--- START ---

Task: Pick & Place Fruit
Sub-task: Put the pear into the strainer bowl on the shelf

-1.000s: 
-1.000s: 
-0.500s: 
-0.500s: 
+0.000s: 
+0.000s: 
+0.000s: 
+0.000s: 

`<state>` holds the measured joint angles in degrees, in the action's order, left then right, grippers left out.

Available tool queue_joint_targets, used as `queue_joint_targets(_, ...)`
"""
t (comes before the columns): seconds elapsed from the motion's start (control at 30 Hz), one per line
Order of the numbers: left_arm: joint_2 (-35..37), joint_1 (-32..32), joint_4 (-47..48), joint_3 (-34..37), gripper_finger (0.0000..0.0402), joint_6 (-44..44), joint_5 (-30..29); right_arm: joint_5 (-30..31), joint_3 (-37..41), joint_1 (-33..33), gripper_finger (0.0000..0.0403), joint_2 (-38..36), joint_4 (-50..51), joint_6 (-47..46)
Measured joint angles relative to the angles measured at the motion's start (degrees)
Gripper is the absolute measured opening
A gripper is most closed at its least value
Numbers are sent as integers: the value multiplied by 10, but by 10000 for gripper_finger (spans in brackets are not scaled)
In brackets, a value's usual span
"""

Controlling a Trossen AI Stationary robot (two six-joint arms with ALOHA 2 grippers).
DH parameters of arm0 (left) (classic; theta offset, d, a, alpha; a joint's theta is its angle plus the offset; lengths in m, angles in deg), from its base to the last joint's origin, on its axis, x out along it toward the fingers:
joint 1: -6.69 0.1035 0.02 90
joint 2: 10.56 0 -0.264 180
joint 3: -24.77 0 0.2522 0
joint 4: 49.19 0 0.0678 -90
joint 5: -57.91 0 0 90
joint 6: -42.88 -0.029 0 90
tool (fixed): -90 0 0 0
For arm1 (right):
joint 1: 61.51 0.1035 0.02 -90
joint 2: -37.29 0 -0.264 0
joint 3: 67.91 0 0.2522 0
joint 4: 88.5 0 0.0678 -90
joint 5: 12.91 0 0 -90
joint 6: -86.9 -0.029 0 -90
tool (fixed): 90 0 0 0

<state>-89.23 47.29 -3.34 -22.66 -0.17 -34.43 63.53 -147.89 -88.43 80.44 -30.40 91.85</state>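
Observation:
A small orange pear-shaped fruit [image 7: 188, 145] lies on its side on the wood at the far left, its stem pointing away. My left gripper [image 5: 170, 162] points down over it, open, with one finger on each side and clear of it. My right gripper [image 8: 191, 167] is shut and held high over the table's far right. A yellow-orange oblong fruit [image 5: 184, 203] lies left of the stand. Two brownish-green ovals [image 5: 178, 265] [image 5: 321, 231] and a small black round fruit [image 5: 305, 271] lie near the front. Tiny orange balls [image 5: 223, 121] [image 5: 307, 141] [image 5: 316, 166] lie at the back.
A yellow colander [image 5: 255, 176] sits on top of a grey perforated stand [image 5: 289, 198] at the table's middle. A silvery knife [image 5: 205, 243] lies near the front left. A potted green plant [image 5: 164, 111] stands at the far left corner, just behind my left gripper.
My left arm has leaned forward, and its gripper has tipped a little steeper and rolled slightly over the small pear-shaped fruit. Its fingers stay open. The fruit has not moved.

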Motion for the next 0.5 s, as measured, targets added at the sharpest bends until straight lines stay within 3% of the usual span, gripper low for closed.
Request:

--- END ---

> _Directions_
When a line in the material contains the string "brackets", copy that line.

> _Output of the task_
Numbers are sent as integers: the value multiplied by 10, but by 10000 for gripper_finger (spans in brackets are not scaled)
In brackets, a value's usual span

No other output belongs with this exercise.